● **Assigned task**:
Without the pictures, write the listing below out again, line for line.

══ Data shown

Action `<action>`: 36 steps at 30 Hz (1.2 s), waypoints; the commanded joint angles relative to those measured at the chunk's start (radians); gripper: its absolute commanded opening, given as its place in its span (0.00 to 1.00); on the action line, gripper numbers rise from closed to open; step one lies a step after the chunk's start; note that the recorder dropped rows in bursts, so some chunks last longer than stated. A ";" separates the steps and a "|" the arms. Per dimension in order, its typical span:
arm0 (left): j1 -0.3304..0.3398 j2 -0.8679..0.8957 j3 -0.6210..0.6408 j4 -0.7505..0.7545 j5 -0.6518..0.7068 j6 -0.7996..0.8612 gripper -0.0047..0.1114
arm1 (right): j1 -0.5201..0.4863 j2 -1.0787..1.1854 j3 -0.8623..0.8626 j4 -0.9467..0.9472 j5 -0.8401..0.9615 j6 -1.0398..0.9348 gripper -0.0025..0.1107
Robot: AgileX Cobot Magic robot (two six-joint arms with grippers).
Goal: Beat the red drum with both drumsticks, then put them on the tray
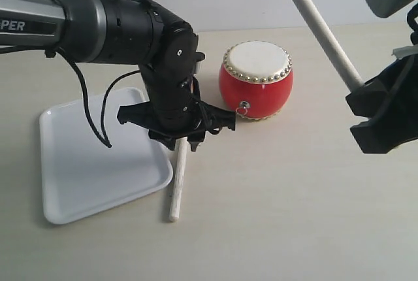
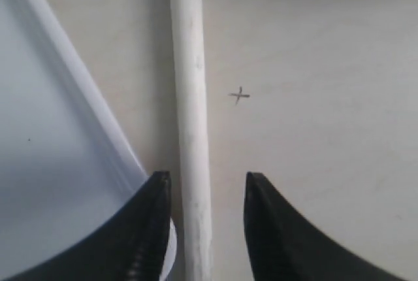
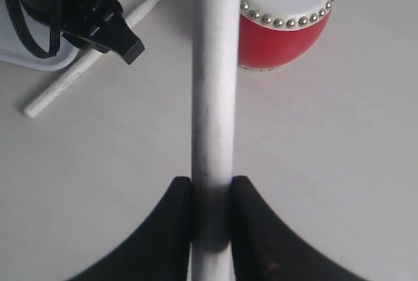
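Note:
The red drum stands upright on the table, cream skin up. One pale drumstick lies on the table just beside the white tray's right rim. My left gripper is open low over it, one finger on each side of the stick with gaps between. My right gripper is shut on the second drumstick, held in the air to the right of the drum, its free end slanting up and left out of the exterior view.
A small pencilled cross marks the table beside the lying stick. The left arm's black wrist and cables hang between tray and drum. Bare beige table stretches in front of the drum.

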 commanded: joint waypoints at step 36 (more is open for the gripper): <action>-0.070 0.060 -0.010 -0.181 0.112 0.017 0.37 | 0.001 -0.001 0.004 -0.022 -0.029 -0.007 0.02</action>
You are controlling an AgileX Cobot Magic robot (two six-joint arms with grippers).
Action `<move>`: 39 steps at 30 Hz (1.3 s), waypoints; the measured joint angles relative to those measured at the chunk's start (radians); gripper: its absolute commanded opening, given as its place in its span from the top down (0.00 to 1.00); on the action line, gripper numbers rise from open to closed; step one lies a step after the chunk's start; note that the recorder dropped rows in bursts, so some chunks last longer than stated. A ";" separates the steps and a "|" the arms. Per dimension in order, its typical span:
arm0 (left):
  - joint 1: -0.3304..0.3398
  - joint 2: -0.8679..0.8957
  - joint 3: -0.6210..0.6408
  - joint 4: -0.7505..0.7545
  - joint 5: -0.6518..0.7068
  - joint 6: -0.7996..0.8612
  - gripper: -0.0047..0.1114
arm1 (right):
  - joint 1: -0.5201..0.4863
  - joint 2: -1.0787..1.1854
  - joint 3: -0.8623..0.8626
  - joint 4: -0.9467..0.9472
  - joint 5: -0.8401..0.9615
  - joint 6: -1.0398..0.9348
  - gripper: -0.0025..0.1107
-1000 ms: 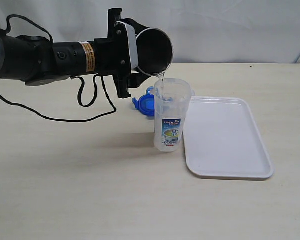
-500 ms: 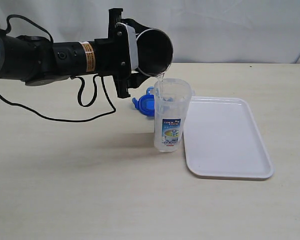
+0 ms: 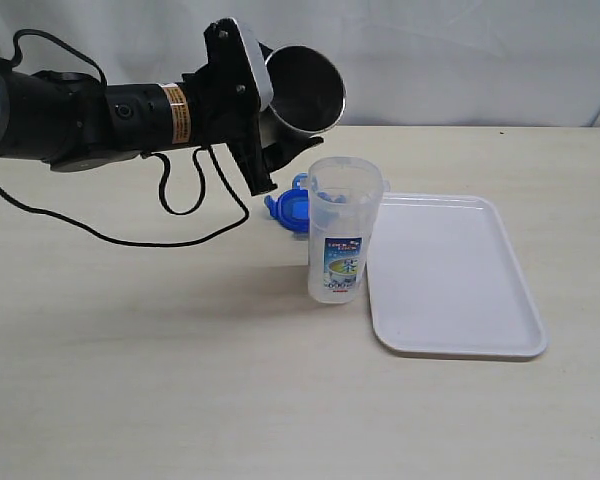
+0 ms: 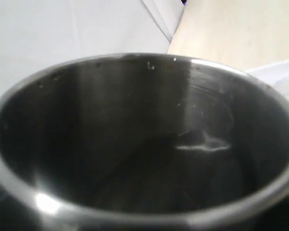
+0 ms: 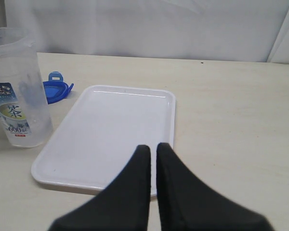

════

● **Written solution**:
Action `<action>`: 36 steps at 30 Hz (1.2 s), waypoints; the commanded joint angles relative to those measured at the chunk's start (radians); gripper: its absolute commanded opening, given as its place in its span (0.00 to 1.00); on the action line, gripper numbers rise from closed to open; step one lies a step after the chunk's start; note that the recorder dropped rows in bursts, so some chunks last longer than stated. A ";" separates the steps and a "|" the arms. Per dimension in order, its typical span:
arm0 (left): j1 -0.3304..0.3398 j2 -0.8679..0.8957 j3 -0.6210..0.6408 j4 -0.7505..0.7545 j5 -0.6518..0.7068 j6 -0.7996..0.8612 gripper -0.0047..0.1114
arm1 (right): j1 -0.5201..0.4863 j2 -1.0787..1.1854 j3 -0.8623..0.8626 j4 -0.9467..0.9472 j5 -0.8401..0.9615 j6 -1.0398..0.9348 gripper -0.0025..0.1107
Robot: AgileX Cobot Magic robot (two six-joint arms with grippers).
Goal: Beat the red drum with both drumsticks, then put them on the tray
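Note:
The red drum stands upright on the table, cream skin up. One pale drumstick lies on the table just beside the white tray's right rim. My left gripper is open low over it, one finger on each side of the stick with gaps between. My right gripper is shut on the second drumstick, held in the air to the right of the drum, its free end slanting up and left out of the exterior view.
A small pencilled cross marks the table beside the lying stick. The left arm's black wrist and cables hang between tray and drum. Bare beige table stretches in front of the drum.
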
 commanded: joint waypoints at step 36 (more is open for the gripper): <action>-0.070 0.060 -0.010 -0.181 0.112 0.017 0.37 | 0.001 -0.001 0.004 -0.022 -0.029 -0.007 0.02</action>
You are controlling an AgileX Cobot Magic robot (two six-joint arms with grippers).
Action `<move>`: 39 steps at 30 Hz (1.3 s), waypoints; the measured joint angles relative to those measured at the chunk's start (radians); gripper: its absolute commanded opening, given as its place in its span from the top down (0.00 to 1.00); on the action line, gripper numbers rise from open to closed; step one lies a step after the chunk's start; note that the recorder dropped rows in bursts, so some chunks last longer than stated. A ";" separates the steps and a "|" the arms. Per dimension in order, its typical span:
arm0 (left):
  - joint 1: -0.3304..0.3398
  - joint 2: -0.8679..0.8957
  - joint 3: -0.6210..0.6408
  - joint 4: -0.7505..0.7545
  - joint 5: -0.6518..0.7068
  - joint 6: -0.7996..0.8612
  - gripper: -0.0047..0.1114
arm1 (right):
  - joint 1: -0.5201..0.4863
  - joint 2: -1.0787..1.1854
  - joint 3: -0.8623..0.8626
  - joint 4: -0.9467..0.9472
  - joint 5: -0.8401..0.9615
  - joint 6: -1.0398..0.9348
  - gripper: -0.0025..0.1107
-1000 ms: 
-500 ms: 
+0 ms: 
+0 ms: 
+0 ms: 

The exercise has no further content.